Transcribe the listing below in its entirety, exactly.
Information provided Start Marker
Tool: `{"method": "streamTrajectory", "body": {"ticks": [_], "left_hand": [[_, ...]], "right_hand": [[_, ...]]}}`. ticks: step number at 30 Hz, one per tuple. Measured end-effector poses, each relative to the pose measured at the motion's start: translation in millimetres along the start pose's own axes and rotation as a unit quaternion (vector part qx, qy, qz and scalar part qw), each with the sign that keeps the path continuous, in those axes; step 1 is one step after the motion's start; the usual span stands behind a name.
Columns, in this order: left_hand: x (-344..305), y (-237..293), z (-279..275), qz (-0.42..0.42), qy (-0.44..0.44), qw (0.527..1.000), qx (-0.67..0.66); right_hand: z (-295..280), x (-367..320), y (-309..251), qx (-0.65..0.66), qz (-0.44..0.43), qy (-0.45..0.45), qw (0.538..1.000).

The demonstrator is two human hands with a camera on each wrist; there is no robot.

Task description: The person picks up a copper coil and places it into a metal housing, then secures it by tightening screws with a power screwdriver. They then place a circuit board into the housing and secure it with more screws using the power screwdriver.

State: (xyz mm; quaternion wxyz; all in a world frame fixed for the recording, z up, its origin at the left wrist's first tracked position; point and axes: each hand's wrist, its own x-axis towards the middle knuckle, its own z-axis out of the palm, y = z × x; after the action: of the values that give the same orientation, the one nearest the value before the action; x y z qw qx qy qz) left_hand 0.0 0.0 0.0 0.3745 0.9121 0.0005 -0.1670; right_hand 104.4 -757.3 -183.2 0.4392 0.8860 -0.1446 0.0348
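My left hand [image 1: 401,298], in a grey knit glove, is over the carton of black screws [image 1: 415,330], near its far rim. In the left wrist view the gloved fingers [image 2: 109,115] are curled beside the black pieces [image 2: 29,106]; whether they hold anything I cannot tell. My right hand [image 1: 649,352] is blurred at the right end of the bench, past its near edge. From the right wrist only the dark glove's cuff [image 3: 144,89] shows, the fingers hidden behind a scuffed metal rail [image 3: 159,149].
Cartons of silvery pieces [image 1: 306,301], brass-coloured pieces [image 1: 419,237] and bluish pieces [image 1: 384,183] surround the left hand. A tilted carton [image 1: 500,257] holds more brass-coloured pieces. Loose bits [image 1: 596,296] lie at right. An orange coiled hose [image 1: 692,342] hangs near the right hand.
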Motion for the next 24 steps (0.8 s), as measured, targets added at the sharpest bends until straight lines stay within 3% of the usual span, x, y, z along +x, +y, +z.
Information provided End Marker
- Solution to this problem -
Tool: `{"method": "streamTrajectory", "body": {"ticks": [_], "left_hand": [[_, ...]], "right_hand": [[_, ...]]}}`. ticks: step number at 30 Hz, one per tuple. Measured end-effector poses, each relative to the pose measured at the motion's start: translation in millimetres along the start pose's own axes and rotation as a unit quaternion (vector part qx, qy, qz and scalar part qw), each with the sign that keeps the path continuous, in those axes; step 1 is one step after the motion's start; the usual span stands behind a name.
Columns, in this order: left_hand: x (-344..305), y (-237..293), z (-279..275), qz (-0.42..0.42), qy (-0.44..0.44), qw (0.527..1.000), qx (-0.67..0.66); right_hand: z (-295..280), x (-367..320), y (-309..251), qx (-0.65..0.66), qz (-0.44..0.43), qy (-0.45..0.45), qw (0.538..1.000).

The demonstrator is two human hands with a camera on each wrist; there is no robot.

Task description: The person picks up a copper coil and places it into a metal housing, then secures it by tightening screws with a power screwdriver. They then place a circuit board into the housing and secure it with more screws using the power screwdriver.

State: (xyz mm; quaternion wxyz; all in a world frame fixed for the recording, z up, its origin at the left wrist's first tracked position; point and axes: each hand's wrist, its own x-axis towards the middle knuckle, its own z-axis out of the palm, y = z × x; after the action: of the values that give the same orientation, the one nearest the value before the action; x y z qw qx qy qz) left_hand 0.0 0.0 0.0 0.3745 0.9121 0.0005 -0.1670; right_hand 104.4 -757.3 -183.2 0.4392 0.8860 -0.1446 0.0348
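My left hand [image 1: 401,298], in a grey knit glove, is over the carton of black screws [image 1: 415,330], near its far rim. In the left wrist view the gloved fingers [image 2: 109,115] are curled beside the black pieces [image 2: 29,106]; whether they hold anything I cannot tell. My right hand [image 1: 649,352] is blurred at the right end of the bench, past its near edge. From the right wrist only the dark glove's cuff [image 3: 144,89] shows, the fingers hidden behind a scuffed metal rail [image 3: 159,149].
Cartons of silvery pieces [image 1: 306,301], brass-coloured pieces [image 1: 419,237] and bluish pieces [image 1: 384,183] surround the left hand. A tilted carton [image 1: 500,257] holds more brass-coloured pieces. Loose bits [image 1: 596,296] lie at right. An orange coiled hose [image 1: 692,342] hangs near the right hand.
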Motion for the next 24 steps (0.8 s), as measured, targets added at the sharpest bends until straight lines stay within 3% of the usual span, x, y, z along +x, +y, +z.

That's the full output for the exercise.